Assassinat du professeur Monferrier Dorval, quel espoir pour les jeunes intellectuels d’Haïti?

Le bâtonnier de l’ordre des avocats de Port-au-Prince, maître Monferrier Dorval, a été froidement abattu ce vendredi 28 août dans sa résidence privée à Pèlerin 5, quartier de la commune de Pétion-ville. Face à cet drame combien accablant, les étudiants et étudiantes du pays sont nombreux à avoir mis en question leur avenir en tant qu’intellectuels (elles) évoluant sur le marché national.

Dans tous les coins géographiques du pays se trouvent des Haïtiens et Haïtiennes qui se disent être dévoués (es) dans la lutte pouvant mener à changer le visage d’Haïti, la seule patrie qu’ils ont toujours eue. Aujourd’hui, on est certain que ces genres de combattants n’existent presque plus. Pas parce qu’ils ne manifestent plus le même amour qu’ils avaient à l’egard du pays, mais tout simplement parce que leurs dirigeants ne leur donnent plus l’envie de vivre en Haïti. Car, trop de paisibles citoyens sont tombés sous les balles assassines des bandits armés.

Si bon nombre d’étudiants ont choisi d’aller à l’Université pour avoir accès à une place de choix, un travail très bonnement rémunéré, d’autres le font, sans ignorer le côté pécuniaire, pour pouvoir acquérir de nouvelles connaissances scientifiques et rationnelles pouvant contribuer au changement du pays. Car, disent-ils, seule la science et la technologie peuvent sauver Haïti. C’est d’ailleurs pour cela qu’ils ont choisi le chemin le plus long et parfois le moins sûr (dans le cas d’Haïti surtout) en y consacrant 4 ans, 5 ans, 7 ans, parfois toute leur vie y est dévouée.

Pourtant, peut-on dire qu’on est certain que ces genres de vouloirs existent encore dans la perception estudiantine haïtienne ? Quel encouragement donner aux jeunes intellectuels du pays quand ils savent pertinemment que leur vie non seulement comme savants, mais comme humains avant tout, est sous le contrôle des bandits armés ? Comment les convaincre de ne pas quitter le pays pour mettre leurs compétences à la disposition d’autres nations qui sauront mieux les protéger ?

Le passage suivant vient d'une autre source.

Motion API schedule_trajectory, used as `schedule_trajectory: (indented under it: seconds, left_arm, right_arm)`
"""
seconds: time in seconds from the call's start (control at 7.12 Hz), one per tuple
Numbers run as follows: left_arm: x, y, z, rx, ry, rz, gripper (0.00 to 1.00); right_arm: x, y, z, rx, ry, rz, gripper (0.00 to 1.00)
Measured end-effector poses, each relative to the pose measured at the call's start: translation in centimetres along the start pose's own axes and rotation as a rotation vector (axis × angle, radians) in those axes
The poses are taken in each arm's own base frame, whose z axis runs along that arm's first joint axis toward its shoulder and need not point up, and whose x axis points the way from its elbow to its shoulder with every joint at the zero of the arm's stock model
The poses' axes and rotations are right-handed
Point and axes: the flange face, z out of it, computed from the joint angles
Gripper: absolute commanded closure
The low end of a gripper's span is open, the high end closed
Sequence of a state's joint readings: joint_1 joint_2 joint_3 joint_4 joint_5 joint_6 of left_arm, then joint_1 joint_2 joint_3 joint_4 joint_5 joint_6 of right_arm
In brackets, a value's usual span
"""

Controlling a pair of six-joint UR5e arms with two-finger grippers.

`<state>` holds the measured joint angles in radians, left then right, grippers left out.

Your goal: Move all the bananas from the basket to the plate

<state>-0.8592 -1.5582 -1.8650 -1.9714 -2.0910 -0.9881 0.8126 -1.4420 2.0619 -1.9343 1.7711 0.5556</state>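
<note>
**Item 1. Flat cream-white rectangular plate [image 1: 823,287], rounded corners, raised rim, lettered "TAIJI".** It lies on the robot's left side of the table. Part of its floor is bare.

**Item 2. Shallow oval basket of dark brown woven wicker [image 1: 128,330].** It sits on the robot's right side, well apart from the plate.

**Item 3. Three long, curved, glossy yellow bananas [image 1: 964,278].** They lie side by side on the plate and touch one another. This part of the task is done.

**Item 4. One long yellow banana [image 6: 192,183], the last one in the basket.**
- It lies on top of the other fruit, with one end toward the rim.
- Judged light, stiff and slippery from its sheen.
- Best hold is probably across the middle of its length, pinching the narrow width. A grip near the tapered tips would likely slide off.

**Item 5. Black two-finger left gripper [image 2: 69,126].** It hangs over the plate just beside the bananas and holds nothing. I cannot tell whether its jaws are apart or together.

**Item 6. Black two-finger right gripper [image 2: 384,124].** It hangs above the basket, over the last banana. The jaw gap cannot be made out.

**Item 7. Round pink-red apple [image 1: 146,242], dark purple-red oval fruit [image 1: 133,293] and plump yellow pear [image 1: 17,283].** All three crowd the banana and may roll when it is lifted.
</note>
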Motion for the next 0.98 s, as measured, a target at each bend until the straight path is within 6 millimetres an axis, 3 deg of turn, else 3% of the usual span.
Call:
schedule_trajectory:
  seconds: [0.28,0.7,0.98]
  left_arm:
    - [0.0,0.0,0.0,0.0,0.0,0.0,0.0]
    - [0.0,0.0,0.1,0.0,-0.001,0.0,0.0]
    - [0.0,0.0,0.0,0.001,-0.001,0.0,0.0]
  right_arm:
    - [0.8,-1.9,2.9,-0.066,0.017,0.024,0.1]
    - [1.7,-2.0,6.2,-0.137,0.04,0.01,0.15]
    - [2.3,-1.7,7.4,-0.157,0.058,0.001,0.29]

Aussi, doit-on rappeler que le maître Monferrier Dorval a été l’un des plus brillants avocats de l’atmosphère juridique Haïtien ? Bâtonnier de l’ordre des avocats de Port-au-Prince, licencié en Travail Social à la FASH et docteur en Droit Public, il a été l’un des plus éminents constitutionnalistes haïtiens. C’est cette étoile que les bandits ont éteinte sous les yeux de État faillit de l’administration. C’est cet intellectuel hautement calibré que le pays vient de perdre; cette ressource combien importante qui pouvait contribuer au développement de sa patrie. C’est ce mauvais souvenir que nos malfrats dirigeants nous ont laissé. C’est un tout dur pour le pays tout entier, pour la communauté intellectuelle haïtienne en particulier.